◆ TASK OBJECTIVE ◆
Retype the whole of the data exactly.

== COLLECTED MATERIAL

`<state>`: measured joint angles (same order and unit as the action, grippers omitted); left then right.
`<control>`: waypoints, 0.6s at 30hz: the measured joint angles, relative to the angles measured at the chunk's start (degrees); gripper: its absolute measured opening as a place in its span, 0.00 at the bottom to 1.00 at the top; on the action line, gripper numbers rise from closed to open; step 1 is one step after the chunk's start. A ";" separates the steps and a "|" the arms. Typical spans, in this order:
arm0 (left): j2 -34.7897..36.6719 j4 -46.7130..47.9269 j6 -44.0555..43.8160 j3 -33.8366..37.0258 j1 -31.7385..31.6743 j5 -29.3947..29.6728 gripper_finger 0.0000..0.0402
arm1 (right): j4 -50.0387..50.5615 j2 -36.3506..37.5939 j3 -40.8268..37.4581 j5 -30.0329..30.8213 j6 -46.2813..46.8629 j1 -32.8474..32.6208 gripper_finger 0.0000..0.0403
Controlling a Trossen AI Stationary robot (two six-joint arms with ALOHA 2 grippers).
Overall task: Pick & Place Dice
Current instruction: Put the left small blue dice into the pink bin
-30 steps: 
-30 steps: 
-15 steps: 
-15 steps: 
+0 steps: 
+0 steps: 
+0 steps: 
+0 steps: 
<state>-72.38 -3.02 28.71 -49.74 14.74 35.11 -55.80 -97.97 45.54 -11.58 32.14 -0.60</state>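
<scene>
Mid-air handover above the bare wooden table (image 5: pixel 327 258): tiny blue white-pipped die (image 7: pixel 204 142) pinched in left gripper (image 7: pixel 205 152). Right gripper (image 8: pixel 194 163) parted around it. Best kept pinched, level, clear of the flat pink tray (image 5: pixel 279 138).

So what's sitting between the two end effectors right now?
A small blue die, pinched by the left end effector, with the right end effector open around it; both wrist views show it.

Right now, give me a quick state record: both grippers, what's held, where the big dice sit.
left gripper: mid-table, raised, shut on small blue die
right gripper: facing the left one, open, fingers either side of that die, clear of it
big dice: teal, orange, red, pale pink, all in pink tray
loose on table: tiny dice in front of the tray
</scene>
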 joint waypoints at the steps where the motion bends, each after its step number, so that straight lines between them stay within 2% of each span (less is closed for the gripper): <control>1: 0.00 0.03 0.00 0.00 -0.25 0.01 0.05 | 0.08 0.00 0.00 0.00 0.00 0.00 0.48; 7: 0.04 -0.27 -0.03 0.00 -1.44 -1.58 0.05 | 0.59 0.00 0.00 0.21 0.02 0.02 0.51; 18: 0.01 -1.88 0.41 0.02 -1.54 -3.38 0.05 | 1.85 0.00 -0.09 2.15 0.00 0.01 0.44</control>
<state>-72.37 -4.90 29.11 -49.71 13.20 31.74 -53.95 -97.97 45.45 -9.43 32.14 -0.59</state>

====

◆ TASK OUTPUT ◆
`<state>`: measured joint angles (same order and unit as the action, grippers omitted); left then right.
`<control>`: waypoints, 0.6s at 30hz: the measured joint angles, relative to the angles measured at the chunk's start (degrees); gripper: its absolute measured opening as a place in its span, 0.00 at the bottom to 1.00 at the top; on the action line, gripper numbers rise from closed to open; step 1 is one step after the chunk's start. A ";" separates the steps and a "|" the arms. Typical spans, in this order:
arm0 (left): j2 -34.7897..36.6719 j4 -46.7130..47.9269 j6 -44.0555..43.8160 j3 -33.8366..37.0258 j1 -31.7385..31.6743 j5 -29.3947..29.6728 gripper_finger 0.0000..0.0402
arm1 (right): j4 -50.0387..50.5615 j2 -36.3506..37.5939 j3 -40.8268..37.4581 j5 -30.0329..30.8213 j6 -46.2813..46.8629 j1 -32.8474..32.6208 gripper_finger 0.0000..0.0403
Controlling a Trossen AI Stationary robot (two six-joint arms with ALOHA 2 grippers).
Overall task: Pick & Place Dice
Current instruction: Put the left small blue dice into the pink bin
-30 steps: 
-30 steps: 
-15 steps: 
-15 steps: 
+0 steps: 
+0 steps: 
+0 steps: 
+0 steps: 
<state>-72.38 -3.02 28.71 -49.74 14.74 35.11 -55.80 -97.97 45.54 -11.58 32.14 -0.60</state>
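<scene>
Mid-air handover above the bare wooden table (image 5: pixel 327 258): tiny blue white-pipped die (image 7: pixel 204 142) pinched in left gripper (image 7: pixel 205 152). Right gripper (image 8: pixel 194 163) parted around it. Best kept pinched, level, clear of the flat pink tray (image 5: pixel 279 138).

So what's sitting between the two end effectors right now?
A small blue die, pinched by the left end effector, with the right end effector open around it; both wrist views show it.

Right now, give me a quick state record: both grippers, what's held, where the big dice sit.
left gripper: mid-table, raised, shut on small blue die
right gripper: facing the left one, open, fingers either side of that die, clear of it
big dice: teal, orange, red, pale pink, all in pink tray
loose on table: tiny dice in front of the tray
</scene>
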 joint waypoints at the steps where the motion bends, each after its step number, so that straight lines between them stay within 2% of each span (less is closed for the gripper): <control>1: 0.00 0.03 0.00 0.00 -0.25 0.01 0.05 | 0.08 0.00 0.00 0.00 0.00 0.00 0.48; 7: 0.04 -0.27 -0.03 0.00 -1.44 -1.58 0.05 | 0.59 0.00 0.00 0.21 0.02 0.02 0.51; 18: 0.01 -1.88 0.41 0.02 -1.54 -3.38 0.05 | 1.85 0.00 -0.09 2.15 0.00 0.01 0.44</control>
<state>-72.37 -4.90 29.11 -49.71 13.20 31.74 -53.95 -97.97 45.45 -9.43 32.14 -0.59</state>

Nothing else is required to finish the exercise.